EN’AM 109 |
وَأَقْسَمُواْ
بِاللّهِ
جَهْدَ
أَيْمَانِهِمْ
لَئِن
جَاءتْهُمْ
آيَةٌ لَّيُؤْمِنُنَّ
بِهَا قُلْ
إِنَّمَا
الآيَاتُ
عِندَ
اللّهِ
وَمَا
يُشْعِرُكُمْ
أَنَّهَا
إِذَا جَاءتْ
لاَ يُؤْمِنُونَ |
109. "Eğer
kendilerine bir ayet gelirse mutlaka ona iman edecekler" diye var
güçleriyle Allah adına yemin ettiler. De ki: "Ayetler ancak Allah'ın
nezdindedir." O ayet geldiği zaman da yine iman etmeyeceklerinin farkında değil
misiniz?
Yüce Allah'ın:
"Eğer kendilerine bir ayet gelirse mutlaka ona iman edecekler diye var
güçleriyle Allah adına yemin ettiler" buyruğuna dair açıklamalarımızı iki
başlık halinde sunacağız:
1- Ayetin Nüzul Sebebi:
2- Olanca Yemin (Ağır Yemin)e Dair
Hükümler:
1- Ayetin Nüzul
Sebebi:
Yüce Allah'ın: (...)
buyruğu, "yemin ettiler" demektir. "Var güçüyle yemin" ise,
en ağır yemin demek olup Allah adına yapılan yemindir. Buna göre "var
güçleriyle yemin ettiler," bilgilerinin ulaştığı en ileri derecedeki ve
yapabildikleri en ağır yemin demektir. Çünkü onlar, en büyük ilahın Allah
olduğuna inanıyorlar, diğer ilahlara ise, kendilerini Allah'a
yakınlaştıracakları zanniyle ibadet ediyorlardı. Nitekim Yüce Allah bu hususta
onlar hakkında şöyle buyurmaktadır: "'Biz bunlara ancak bizleriAllah'a
yaklaştırsınlar diye ibadet ediyoruz" (ez-Zümer, 3) İslam'dan önce
Araplar, atalarıyla, putlarıyla ve bundan başka şeylerle yemin ederlerdi. Yüce
Allah adına da yemin ederler ve eğer yemin Allah adına yapılmışsa buna
"cehdü'I-yemin: en ağır yemin" adını verirlerdi.
(...) kelimesi mastar
olarak nasb edilmiştir. Bunda amil ise Sibeveyh'in görüşüne göre; "Yemin
ettiler" kelimesidir. Çünkü, bu da onun anlamındadır. Cehd ise meşakkat demektir.

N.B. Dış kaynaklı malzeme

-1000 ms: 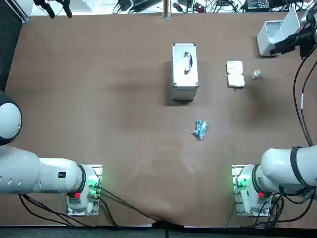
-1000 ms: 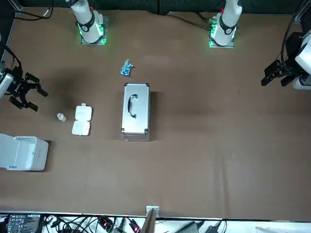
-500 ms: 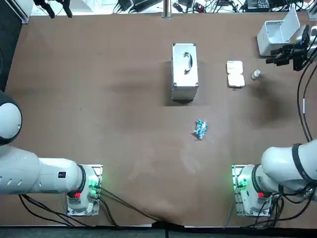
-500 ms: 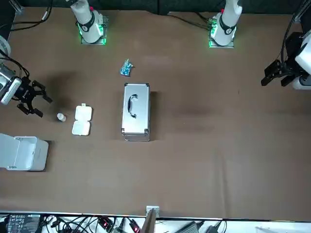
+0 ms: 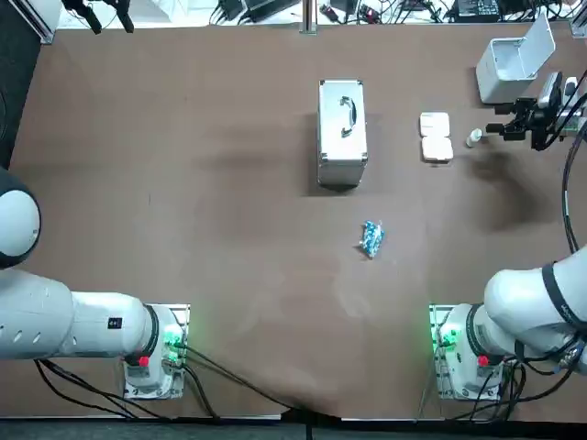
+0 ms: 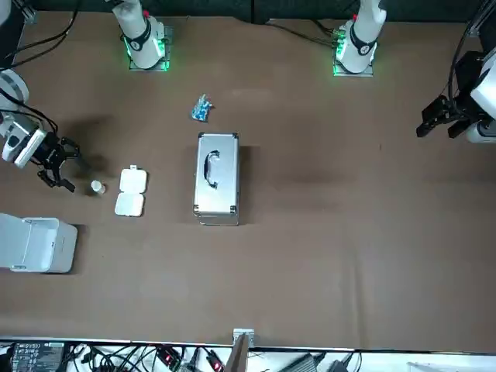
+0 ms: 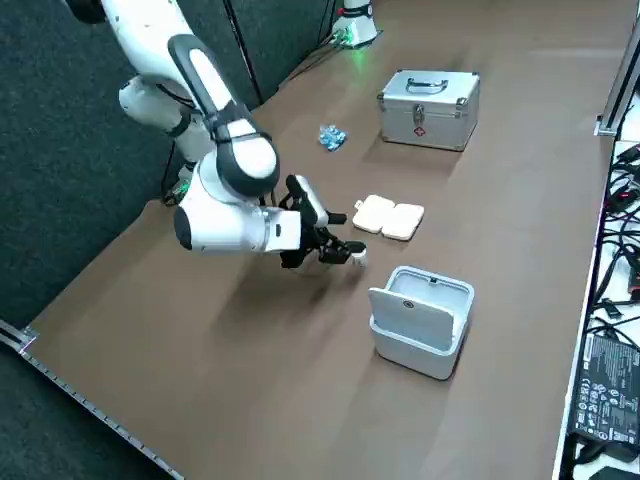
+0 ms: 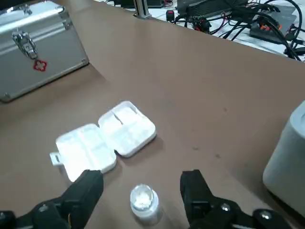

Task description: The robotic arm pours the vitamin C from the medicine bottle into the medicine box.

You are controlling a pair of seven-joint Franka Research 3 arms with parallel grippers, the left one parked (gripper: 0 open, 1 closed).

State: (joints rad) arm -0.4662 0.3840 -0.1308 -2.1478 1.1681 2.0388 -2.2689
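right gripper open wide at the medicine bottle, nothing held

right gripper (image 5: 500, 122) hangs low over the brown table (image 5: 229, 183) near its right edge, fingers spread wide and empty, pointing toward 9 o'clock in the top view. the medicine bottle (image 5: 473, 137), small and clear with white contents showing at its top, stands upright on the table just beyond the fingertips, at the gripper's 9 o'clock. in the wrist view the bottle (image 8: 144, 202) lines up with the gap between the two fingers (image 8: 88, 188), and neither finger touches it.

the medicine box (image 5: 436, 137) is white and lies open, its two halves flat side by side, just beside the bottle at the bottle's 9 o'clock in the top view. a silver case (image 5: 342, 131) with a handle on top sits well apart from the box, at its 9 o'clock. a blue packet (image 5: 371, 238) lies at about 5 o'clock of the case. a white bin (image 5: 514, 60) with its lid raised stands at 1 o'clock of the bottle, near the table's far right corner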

"Bunu zorlukla yaptım" denilir. Cuhd ise takat ve kudret demektir.
"Bu benim takatim, güç yetirebildiğimdir" denilir. Her ikisini aynı
anlamda kabul edenler de vardır. Buna Yüce Allah'ın: "Güçlerinin
yetebildiğinden başkasını bulamayanlar" (et-Tevbe, 79) buyruğunu delil
gösterirler ki, bu aynı zamanda (...) şeklinde "cim" harfi üstün
olarak da okunmuştur. Bu açıklamalar İbn Kuteybe'den nakledilmektedir.
Müfessirlerden
el-Kurazi, el-Kelbi ve diğerlerinin naklettiklerine göre ayetin nüzul sebebi
şudur: Kureyşliler dediler ki: Ey Muhammed, sen bize Musa'nın, asasıyla taşa
vurup ondan oniki tane pınar fışkırttığını, İsa'nın ölüleri dirilttiğini,
Semud'un bir dişi devesinin bulunduğunu haber veriyorsun. Haydi seni tasdik
etmemiz için bu mucizelerden bir kısmını sen de bize göster. Hz. Peygamber:
Nasıl bir mucize arzu edersiniz, diye sorunca, şöyle dediler: Şu Safa'yı da
bizim için altın yap. Allah'a yemin ederiz ki eğer bunu yapacak olursan hep
birlikte sana tabi oluruz. Rasulullah (s.a.v.) kalkıp dua etmeye koyuldu.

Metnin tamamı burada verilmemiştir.